■ What to work on: Output the listing below verbatim, from its first line to its last.

■ Data shown:
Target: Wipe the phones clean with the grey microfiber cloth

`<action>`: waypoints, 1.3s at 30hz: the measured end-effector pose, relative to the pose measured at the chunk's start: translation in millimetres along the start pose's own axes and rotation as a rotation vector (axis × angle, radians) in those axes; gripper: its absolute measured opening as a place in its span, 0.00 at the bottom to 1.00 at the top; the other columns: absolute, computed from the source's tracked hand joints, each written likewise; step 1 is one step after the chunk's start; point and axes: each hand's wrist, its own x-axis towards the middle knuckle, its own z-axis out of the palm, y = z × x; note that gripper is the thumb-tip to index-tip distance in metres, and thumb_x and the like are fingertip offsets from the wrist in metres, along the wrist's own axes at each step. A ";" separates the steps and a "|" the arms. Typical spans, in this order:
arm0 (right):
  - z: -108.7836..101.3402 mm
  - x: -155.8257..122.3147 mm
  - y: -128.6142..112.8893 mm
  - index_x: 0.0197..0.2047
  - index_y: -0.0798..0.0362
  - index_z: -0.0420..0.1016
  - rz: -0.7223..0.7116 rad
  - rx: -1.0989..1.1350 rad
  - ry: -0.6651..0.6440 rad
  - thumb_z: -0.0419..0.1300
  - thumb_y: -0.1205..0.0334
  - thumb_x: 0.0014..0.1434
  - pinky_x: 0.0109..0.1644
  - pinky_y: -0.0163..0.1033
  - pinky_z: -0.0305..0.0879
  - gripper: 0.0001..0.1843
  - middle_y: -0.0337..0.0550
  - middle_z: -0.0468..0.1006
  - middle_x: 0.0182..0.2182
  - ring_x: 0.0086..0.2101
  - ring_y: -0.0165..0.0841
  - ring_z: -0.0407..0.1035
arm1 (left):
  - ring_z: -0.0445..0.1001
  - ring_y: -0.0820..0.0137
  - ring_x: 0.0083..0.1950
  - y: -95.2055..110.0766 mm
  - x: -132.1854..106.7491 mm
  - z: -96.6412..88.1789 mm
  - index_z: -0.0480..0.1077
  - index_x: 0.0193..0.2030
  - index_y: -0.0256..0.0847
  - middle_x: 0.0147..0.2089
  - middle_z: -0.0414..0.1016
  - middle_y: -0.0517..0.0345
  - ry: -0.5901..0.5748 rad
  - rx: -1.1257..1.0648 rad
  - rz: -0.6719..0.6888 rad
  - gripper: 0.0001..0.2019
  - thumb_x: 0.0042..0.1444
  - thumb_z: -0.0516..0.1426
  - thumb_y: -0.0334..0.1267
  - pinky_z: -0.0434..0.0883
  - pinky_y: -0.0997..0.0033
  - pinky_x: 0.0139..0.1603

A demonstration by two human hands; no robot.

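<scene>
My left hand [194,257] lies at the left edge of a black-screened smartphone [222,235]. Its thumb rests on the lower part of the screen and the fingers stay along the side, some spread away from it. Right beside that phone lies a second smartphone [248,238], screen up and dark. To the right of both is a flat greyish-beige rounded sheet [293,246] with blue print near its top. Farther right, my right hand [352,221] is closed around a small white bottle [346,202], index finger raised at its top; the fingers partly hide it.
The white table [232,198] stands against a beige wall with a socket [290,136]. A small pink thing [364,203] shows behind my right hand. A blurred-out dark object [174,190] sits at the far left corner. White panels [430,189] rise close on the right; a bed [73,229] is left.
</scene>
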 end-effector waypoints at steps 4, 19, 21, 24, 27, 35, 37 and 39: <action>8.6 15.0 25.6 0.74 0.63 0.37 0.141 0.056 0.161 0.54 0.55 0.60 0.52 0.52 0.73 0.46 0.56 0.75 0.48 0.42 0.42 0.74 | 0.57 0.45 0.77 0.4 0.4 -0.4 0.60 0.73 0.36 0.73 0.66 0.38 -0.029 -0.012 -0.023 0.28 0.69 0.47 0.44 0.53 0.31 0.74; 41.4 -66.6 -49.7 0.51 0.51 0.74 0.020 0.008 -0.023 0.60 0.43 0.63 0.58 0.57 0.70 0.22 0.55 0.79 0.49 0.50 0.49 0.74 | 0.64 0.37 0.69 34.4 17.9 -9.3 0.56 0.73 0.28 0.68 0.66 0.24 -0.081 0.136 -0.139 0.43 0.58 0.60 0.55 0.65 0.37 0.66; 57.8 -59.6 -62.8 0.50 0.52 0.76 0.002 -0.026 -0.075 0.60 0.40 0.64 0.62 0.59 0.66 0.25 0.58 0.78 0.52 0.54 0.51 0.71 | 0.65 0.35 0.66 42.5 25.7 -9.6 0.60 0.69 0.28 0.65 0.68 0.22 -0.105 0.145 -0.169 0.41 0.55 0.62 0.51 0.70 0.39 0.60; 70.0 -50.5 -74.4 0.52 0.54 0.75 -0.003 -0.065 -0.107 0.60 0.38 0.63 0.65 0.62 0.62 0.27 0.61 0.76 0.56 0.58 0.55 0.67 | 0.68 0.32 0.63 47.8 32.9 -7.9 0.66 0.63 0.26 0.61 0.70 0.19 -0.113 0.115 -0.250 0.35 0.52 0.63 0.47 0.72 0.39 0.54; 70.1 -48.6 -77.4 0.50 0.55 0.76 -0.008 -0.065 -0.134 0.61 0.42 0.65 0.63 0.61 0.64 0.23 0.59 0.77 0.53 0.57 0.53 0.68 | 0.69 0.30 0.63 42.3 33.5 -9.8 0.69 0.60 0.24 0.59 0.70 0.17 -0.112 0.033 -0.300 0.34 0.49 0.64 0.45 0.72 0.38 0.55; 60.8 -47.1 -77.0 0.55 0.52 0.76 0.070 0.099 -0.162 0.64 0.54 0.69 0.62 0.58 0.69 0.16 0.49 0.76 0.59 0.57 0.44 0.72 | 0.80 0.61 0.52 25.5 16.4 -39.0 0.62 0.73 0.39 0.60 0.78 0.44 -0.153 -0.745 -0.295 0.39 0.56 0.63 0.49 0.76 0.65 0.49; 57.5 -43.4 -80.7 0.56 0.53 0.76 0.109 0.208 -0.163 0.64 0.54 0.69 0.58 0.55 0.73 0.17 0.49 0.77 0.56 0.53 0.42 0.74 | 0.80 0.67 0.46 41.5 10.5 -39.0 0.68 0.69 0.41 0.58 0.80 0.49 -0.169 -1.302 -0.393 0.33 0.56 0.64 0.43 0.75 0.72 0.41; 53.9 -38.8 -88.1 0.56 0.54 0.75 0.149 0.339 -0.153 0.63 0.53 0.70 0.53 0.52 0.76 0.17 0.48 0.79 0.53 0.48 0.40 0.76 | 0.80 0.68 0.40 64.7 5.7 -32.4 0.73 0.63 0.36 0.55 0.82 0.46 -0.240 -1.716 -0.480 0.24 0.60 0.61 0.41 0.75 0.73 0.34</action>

■ Solved problem:
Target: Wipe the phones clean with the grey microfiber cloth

`<action>`: waypoints, 1.3s at 30hz: the measured end-effector pose, relative to the pose measured at the chunk's start: translation in millimetres along the start pose's own axes and rotation as a rotation vector (axis × angle, radians) in those axes; gripper: its absolute measured opening as a place in its span, 0.00 at the bottom to 1.00 at the top; the other columns: absolute, computed from the source's tracked hand joints, each written likewise; step 1 is one step after the chunk's start; point and axes: each hand's wrist, its own x-axis towards the middle knuckle, its own z-axis out of the palm, y = z × x; note that gripper is the thumb-tip to index-tip distance in metres, and thumb_x and the like are fingertip offsets from the wrist in metres, along the wrist's own axes at each step. A ";" separates the steps and a "|" the arms. Typical spans, in this order:
arm0 (right):
  - z: -108.7836..101.3402 mm
  - x: -155.8257..122.3147 mm
  - y: -128.6142..112.8893 mm
  - index_x: 0.0197..0.2047
  - index_y: -0.0798..0.0362
  - index_z: -0.0420..0.1016
  - rz: -0.7223..0.7116 rad
  - rx: -1.0989..1.1350 rad
  - ry: -0.6651..0.6440 rad
  - thumb_z: -0.0419..0.1300
  - thumb_y: -0.1205..0.0334
  - thumb_x: 0.0014..0.1434
  - pinky_x: 0.0109..0.1644
  - pinky_y: -0.0163..0.1033
  - pinky_z: -0.0305..0.0879
  - gripper: 0.0001..0.1843
  - middle_y: -0.0337..0.0550
  - middle_z: -0.0468..0.1006
  - middle_x: 0.0182..0.2182
  - ring_x: 0.0086..0.2101
  - ring_y: -0.0165..0.0841
  - ring_z: -0.0407..0.1035
arm1 (left):
  - ring_z: -0.0445..0.1001
  - ring_y: -0.0820..0.0137
  - ring_x: 0.0083..0.1950
  - y: -95.2055..110.0766 mm
  - x: -132.1854..106.7491 mm
  - z: -96.6412..88.1789 mm
  - index_z: -0.0480..0.1077
  - index_x: 0.0193..0.2030
  - index_y: -0.0256..0.0847
  - middle_x: 0.0147..0.2089
  - middle_z: -0.0414..0.1016
  - middle_y: -0.0517..0.0345
  - ry: -0.5901..0.5748 rad
  - rx: -1.1257..1.0648 rad
  - rz: -0.6719..0.6888 rad
  - gripper: 0.0001..0.2019
  - thumb_x: 0.0042..0.1444
  - thumb_z: -0.0516..0.1426
  - thumb_y: -0.0334..0.1267
  - pinky_z: -0.0434..0.0883
  - pinky_y: -0.0997..0.0033
  - pinky_x: 0.0139..0.1603

A demonstration by two human hands; no robot.

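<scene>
My left hand [194,257] lies at the left edge of a black-screened smartphone [222,235]. Its thumb rests on the lower part of the screen and the fingers stay along the side, some spread away from it. Right beside that phone lies a second smartphone [248,238], screen up and dark. To the right of both is a flat greyish-beige rounded sheet [293,246] with blue print near its top. Farther right, my right hand [352,221] is closed around a small white bottle [346,202], index finger raised at its top; the fingers partly hide it.
The white table [232,198] stands against a beige wall with a socket [290,136]. A small pink thing [364,203] shows behind my right hand. A blurred-out dark object [174,190] sits at the far left corner. White panels [430,189] rise close on the right; a bed [73,229] is left.
</scene>
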 end-effector waypoints at steps 4, 19, 21, 24, 27, 35, 37 and 39: <action>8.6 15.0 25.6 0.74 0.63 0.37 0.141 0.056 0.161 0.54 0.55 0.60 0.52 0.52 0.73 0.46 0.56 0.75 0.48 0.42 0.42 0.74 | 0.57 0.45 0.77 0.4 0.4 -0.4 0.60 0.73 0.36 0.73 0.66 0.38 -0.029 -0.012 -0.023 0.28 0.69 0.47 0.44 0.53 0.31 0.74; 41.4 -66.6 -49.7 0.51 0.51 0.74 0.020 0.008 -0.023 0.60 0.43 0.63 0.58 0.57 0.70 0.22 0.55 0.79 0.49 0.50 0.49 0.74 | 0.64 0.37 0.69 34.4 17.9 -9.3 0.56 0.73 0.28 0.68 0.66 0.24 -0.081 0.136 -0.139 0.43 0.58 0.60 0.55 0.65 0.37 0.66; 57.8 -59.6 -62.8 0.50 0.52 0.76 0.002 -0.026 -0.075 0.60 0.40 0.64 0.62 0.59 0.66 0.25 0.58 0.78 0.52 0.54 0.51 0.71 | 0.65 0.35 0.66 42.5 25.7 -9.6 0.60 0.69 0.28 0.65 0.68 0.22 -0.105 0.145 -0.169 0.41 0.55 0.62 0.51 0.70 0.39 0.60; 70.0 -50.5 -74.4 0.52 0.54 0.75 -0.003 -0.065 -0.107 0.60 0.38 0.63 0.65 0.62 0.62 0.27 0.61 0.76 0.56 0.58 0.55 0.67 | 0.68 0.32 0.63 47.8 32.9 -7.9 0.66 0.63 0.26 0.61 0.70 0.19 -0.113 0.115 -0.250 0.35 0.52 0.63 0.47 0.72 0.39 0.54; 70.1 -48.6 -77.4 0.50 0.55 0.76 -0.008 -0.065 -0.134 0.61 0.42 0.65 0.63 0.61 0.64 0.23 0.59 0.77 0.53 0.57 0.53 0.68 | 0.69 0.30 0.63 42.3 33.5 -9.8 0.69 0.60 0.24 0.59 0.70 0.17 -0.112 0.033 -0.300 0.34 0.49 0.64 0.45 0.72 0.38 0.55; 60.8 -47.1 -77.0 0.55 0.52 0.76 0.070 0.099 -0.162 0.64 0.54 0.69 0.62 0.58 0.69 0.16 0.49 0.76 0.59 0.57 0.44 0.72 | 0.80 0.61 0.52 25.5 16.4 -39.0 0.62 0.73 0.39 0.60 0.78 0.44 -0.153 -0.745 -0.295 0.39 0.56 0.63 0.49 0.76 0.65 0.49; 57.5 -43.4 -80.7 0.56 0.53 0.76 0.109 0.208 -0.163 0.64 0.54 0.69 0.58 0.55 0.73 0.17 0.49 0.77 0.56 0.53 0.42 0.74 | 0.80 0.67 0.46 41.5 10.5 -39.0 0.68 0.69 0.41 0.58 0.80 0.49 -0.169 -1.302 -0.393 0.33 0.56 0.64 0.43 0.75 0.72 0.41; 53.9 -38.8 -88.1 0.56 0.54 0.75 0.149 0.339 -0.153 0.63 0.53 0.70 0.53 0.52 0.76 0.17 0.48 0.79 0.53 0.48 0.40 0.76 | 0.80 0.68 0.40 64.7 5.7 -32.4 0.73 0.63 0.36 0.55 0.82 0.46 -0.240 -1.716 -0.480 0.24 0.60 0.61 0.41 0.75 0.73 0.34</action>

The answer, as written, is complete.